→ RECORDED DATA
━━━━━━━━━━━━━━━━━━━━━━━━━━━━━━

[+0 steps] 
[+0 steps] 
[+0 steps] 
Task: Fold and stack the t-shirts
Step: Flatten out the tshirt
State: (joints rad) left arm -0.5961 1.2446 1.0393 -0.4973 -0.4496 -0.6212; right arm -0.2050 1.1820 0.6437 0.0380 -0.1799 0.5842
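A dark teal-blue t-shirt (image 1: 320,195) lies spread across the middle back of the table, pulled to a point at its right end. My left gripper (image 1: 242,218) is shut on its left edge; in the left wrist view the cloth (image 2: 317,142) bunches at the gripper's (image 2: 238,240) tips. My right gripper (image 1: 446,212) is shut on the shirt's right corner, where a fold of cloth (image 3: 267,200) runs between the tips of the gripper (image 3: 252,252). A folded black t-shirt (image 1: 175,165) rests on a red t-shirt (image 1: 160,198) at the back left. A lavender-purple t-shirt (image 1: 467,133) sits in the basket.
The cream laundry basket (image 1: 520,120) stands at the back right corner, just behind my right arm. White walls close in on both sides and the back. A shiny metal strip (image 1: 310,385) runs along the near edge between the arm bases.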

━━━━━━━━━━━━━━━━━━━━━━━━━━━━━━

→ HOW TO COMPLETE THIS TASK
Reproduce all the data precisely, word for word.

→ ANSWER SECTION
[+0 steps] 
[+0 steps] 
[+0 steps] 
Task: Fold and stack the t-shirts
Step: Flatten out the tshirt
State: (joints rad) left arm -0.5961 1.2446 1.0393 -0.4973 -0.4496 -0.6212; right arm -0.2050 1.1820 0.6437 0.0380 -0.1799 0.5842
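A dark teal-blue t-shirt (image 1: 320,195) lies spread across the middle back of the table, pulled to a point at its right end. My left gripper (image 1: 242,218) is shut on its left edge; in the left wrist view the cloth (image 2: 317,142) bunches at the gripper's (image 2: 238,240) tips. My right gripper (image 1: 446,212) is shut on the shirt's right corner, where a fold of cloth (image 3: 267,200) runs between the tips of the gripper (image 3: 252,252). A folded black t-shirt (image 1: 175,165) rests on a red t-shirt (image 1: 160,198) at the back left. A lavender-purple t-shirt (image 1: 467,133) sits in the basket.
The cream laundry basket (image 1: 520,120) stands at the back right corner, just behind my right arm. White walls close in on both sides and the back. A shiny metal strip (image 1: 310,385) runs along the near edge between the arm bases.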

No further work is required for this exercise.